When the primal program has more variables than constraints, then there is no guaranteed solution (as for a system of equations). In this case, it is preferable to go through the dual in order to find a solution.
Construction of the dual program
The dual program is a symmetry of the primal program: There is a constraint for each variable of the primal program; and a dual variable for each constraint of the primal program; the coefficients of the primal objective function are elements b of the dual and vice versa. It should be noted that the dual of the dual is the primal.
For the following special transformation rules, the primal is considered to be under the canonic form :
- If the variable i of the primal is positive or zero, then the constraint i of the dual is in its canonical form
- If the variable i of the primal is a real number, then the constraint i of the dual is an equality (logical if we consider equality as a combination of “less than or equal” and “greater or equal”)

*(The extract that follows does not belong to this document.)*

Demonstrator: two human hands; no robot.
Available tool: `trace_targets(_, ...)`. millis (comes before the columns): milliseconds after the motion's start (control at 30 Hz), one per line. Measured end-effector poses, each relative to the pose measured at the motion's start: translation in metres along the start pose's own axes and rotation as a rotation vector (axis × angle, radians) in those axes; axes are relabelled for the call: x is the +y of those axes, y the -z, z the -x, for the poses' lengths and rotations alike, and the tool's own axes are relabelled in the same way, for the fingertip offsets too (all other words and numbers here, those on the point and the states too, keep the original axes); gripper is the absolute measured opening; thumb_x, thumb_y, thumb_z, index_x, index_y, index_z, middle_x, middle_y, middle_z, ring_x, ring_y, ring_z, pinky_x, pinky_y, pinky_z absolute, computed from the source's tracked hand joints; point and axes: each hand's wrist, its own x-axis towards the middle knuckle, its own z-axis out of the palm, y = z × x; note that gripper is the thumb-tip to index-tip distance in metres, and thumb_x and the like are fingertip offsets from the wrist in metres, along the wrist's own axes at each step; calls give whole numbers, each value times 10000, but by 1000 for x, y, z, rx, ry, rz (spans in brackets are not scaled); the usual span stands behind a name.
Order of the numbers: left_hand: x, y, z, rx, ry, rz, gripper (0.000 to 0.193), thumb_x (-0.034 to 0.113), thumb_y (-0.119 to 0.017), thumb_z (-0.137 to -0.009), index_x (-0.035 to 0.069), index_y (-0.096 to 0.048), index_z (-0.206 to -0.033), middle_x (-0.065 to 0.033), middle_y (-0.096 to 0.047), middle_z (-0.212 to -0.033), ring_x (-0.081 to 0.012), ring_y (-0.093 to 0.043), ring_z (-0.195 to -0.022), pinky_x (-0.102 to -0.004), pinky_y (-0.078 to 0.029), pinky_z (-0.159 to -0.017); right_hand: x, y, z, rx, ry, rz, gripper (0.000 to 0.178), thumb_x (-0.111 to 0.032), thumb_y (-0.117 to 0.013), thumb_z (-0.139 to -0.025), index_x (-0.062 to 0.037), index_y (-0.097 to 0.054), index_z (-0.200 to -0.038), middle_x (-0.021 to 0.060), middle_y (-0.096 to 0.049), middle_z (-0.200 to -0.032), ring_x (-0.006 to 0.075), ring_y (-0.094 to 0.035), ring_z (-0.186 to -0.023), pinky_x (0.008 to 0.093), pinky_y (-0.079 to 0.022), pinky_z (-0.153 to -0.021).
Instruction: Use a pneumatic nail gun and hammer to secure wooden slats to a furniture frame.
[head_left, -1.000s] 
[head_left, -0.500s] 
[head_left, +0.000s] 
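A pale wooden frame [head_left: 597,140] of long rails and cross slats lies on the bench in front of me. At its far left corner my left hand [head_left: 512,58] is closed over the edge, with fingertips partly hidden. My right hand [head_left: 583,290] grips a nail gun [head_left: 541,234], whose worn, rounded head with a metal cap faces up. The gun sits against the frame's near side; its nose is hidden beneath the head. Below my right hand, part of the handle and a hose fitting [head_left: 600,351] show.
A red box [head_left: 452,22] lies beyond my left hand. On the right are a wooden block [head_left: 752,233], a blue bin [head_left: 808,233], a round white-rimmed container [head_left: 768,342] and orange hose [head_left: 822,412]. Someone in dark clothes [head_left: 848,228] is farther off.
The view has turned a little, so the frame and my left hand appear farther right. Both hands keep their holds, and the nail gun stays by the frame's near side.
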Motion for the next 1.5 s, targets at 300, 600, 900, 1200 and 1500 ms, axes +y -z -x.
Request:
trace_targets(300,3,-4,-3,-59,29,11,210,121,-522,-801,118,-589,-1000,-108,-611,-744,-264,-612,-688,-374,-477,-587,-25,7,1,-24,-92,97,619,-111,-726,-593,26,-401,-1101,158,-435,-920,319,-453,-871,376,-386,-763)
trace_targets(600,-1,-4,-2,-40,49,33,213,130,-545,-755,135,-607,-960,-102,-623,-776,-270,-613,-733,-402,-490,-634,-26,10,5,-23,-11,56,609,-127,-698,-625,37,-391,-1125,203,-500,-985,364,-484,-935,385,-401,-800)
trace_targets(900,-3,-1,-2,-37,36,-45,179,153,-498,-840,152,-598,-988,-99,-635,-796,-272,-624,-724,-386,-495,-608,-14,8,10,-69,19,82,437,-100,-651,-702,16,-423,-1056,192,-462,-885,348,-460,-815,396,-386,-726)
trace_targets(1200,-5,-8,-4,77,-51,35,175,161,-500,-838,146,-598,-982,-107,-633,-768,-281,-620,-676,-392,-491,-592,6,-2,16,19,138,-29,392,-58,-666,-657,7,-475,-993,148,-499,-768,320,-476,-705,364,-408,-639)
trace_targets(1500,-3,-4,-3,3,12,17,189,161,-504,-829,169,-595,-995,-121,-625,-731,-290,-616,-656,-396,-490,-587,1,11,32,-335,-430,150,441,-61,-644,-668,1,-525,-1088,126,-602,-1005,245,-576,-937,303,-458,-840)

- If the constraint j of the primal is in canonical form, then the variable j of the dual is positive or zero
- If the constraint j of the primal is an equality, then the variable j of the dual is a real number (logical if we consider equality as a combination of “less than or equal” and “greater or equal”)
Considering the transformation of a linear program in canonical form, the second point and the fourth point are normally not applied during the transformation into dual for the calculation of the Simplex!
Here is a summary of the transformation into Dual by the canonical form.
Weak duality and strong duality
Low duality : for any solution of the dual and for any solution of the primal, the objective value of the dual z = cx * is greater than or equal to that of the primal w = by *.
Strong duality : if the primal has an optimal solution x * then the dual has an optimal solution y * and the objective value of the primal is equal to that of the dual.
Since the dual of the dual is the primal, the primal has an optimal solution if and only if the dual has an optimal solution.
There is a relation in the solutions of the primal and the dual:
- if a problem has feasible solutions and a bounded domain for the objective function, then so does its dual.
- if a problem has feasible solutions and an unbounded domain for the objective function, then its dual has no feasible solution.
- if a problem has no feasible solutions, the dual either has an unbounded domain for the objective function, or has no feasible solutions.